3 Nov 2015 | David Duvenaud, Dougal Maclaurin, Jorge Aguilera-Iparraguirre, Rafael Gómez-Bombarelli, Timothy Hirzel, Alán Aspuru-Guzik, Ryan P. Adams
This paper introduces a convolutional neural network that operates directly on graphs, enabling end-to-end learning of prediction pipelines for molecules of arbitrary size and shape. The proposed neural graph fingerprints generalize standard molecular feature extraction methods based on circular fingerprints. These data-driven features are more interpretable and have better predictive performance on various tasks, including solubility, drug efficacy, and organic photovoltaic efficiency.
The paper compares neural graph fingerprints with circular fingerprints. Neural graph fingerprints replace the discrete operations in circular fingerprints with differentiable analogs. Hashing is replaced with a neural network layer, and indexing is replaced with a softmax operation. This allows for more flexible and interpretable feature representations.
The paper also presents experiments showing that neural graph fingerprints with large random weights behave similarly to circular fingerprints. The predictive performance of neural graph fingerprints is compared to that of circular fingerprints, with neural graph fingerprints showing better performance, especially when using small random weights. The paper also demonstrates that neural graph fingerprints are interpretable, as they can activate features based on similar but distinct molecular fragments.
The paper discusses the limitations of the proposed method, including computational cost, limited information propagation across the graph, and the inability to distinguish stereoisomers. It also compares the proposed method with related work, including neural Turing machines, neural networks for QSAR, and convolutional neural networks.
The paper concludes that the proposed method generalizes existing hand-crafted molecular features, allowing for their optimization for diverse tasks. By making each operation in the feature pipeline differentiable, the method enables the use of standard neural-network training methods to optimize the parameters of these neural molecular fingerprints end-to-end. The paper also highlights the potential of the method for applications in virtual screening, drug design, and materials design.This paper introduces a convolutional neural network that operates directly on graphs, enabling end-to-end learning of prediction pipelines for molecules of arbitrary size and shape. The proposed neural graph fingerprints generalize standard molecular feature extraction methods based on circular fingerprints. These data-driven features are more interpretable and have better predictive performance on various tasks, including solubility, drug efficacy, and organic photovoltaic efficiency.
The paper compares neural graph fingerprints with circular fingerprints. Neural graph fingerprints replace the discrete operations in circular fingerprints with differentiable analogs. Hashing is replaced with a neural network layer, and indexing is replaced with a softmax operation. This allows for more flexible and interpretable feature representations.
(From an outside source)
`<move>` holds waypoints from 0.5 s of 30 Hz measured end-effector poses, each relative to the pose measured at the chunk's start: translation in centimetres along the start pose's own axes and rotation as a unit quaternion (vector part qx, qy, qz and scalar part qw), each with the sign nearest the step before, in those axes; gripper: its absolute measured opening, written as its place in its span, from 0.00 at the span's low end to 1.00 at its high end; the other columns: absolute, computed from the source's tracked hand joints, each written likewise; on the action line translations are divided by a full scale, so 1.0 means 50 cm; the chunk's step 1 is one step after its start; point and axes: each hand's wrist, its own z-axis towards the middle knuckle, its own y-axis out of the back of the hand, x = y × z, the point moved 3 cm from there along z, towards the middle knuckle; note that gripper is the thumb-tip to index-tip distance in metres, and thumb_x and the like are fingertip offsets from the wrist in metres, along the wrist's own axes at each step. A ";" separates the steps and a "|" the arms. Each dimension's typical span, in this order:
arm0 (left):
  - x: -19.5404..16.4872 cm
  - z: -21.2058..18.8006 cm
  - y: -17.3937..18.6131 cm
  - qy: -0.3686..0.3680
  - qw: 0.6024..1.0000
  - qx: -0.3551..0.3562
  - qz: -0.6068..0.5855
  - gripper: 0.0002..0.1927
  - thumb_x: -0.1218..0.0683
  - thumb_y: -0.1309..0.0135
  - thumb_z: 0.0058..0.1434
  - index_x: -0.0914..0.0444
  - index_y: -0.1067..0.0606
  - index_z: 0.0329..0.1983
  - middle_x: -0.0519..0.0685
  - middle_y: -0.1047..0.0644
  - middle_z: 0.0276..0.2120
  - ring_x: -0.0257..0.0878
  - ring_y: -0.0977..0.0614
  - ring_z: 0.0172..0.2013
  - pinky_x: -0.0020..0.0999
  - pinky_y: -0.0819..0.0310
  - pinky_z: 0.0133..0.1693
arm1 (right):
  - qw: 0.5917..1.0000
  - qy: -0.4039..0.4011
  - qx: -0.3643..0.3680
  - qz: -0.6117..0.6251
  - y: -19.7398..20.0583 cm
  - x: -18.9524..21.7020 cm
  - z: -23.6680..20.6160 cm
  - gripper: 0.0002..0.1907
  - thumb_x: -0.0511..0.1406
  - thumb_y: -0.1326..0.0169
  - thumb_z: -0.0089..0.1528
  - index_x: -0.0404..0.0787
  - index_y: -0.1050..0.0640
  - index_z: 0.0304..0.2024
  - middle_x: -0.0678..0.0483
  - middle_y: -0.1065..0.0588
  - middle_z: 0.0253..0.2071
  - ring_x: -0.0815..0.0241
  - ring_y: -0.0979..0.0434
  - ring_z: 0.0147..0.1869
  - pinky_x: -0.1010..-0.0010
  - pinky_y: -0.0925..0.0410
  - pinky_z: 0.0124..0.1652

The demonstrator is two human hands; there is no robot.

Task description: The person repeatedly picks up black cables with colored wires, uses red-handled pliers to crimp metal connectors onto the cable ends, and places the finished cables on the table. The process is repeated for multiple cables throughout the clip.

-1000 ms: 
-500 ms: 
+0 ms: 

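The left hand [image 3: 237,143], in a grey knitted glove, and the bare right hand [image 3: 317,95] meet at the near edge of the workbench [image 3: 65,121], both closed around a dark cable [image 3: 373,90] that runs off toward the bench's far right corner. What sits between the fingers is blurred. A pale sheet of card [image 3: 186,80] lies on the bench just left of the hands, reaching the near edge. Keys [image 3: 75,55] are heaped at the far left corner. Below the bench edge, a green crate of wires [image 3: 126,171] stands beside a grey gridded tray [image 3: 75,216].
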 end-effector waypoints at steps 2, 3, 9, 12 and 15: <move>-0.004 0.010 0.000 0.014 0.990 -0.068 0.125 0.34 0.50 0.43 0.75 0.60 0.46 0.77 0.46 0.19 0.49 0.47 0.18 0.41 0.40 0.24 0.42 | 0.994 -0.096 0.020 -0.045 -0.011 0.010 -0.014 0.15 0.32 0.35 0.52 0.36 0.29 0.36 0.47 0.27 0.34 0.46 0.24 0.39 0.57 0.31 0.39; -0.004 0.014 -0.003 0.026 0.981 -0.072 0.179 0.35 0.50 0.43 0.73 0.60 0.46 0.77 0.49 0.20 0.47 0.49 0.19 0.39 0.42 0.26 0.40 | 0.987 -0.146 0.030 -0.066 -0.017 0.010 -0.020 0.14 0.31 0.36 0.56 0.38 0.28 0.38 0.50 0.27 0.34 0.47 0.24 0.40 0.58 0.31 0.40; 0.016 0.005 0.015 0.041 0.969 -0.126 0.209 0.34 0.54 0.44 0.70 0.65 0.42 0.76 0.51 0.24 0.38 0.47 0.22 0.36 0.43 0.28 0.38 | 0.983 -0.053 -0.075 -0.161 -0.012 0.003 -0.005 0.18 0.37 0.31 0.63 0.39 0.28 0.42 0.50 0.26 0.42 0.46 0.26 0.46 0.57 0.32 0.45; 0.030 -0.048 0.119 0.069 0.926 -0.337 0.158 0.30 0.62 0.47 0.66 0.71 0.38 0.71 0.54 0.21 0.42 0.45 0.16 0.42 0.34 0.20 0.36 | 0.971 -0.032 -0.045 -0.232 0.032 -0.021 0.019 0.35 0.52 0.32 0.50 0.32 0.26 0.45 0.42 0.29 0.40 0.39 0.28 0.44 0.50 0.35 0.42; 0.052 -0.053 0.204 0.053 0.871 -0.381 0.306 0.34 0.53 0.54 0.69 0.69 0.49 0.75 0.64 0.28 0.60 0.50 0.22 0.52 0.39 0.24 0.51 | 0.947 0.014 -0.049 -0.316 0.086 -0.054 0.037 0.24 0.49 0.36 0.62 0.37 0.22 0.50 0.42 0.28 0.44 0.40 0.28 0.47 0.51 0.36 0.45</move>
The paper also presents experiments showing that neural graph fingerprints with large random weights behave similarly to circular fingerprints. The predictive performance of neural graph fingerprints is compared to that of circular fingerprints, with neural graph fingerprints showing better performance, especially when using small random weights. The paper also demonstrates that neural graph fingerprints are interpretable, as they can activate features based on similar but distinct molecular fragments.
The paper discusses the limitations of the proposed method, including computational cost, limited information propagation across the graph, and the inability to distinguish stereoisomers. It also compares the proposed method with related work, including neural Turing machines, neural networks for QSAR, and convolutional neural networks.
The paper concludes that the proposed method generalizes existing hand-crafted molecular features, allowing for their optimization for diverse tasks. By making each operation in the feature pipeline differentiable, the method enables the use of standard neural-network training methods to optimize the parameters of these neural molecular fingerprints end-to-end. The paper also highlights the potential of the method for applications in virtual screening, drug design, and materials design.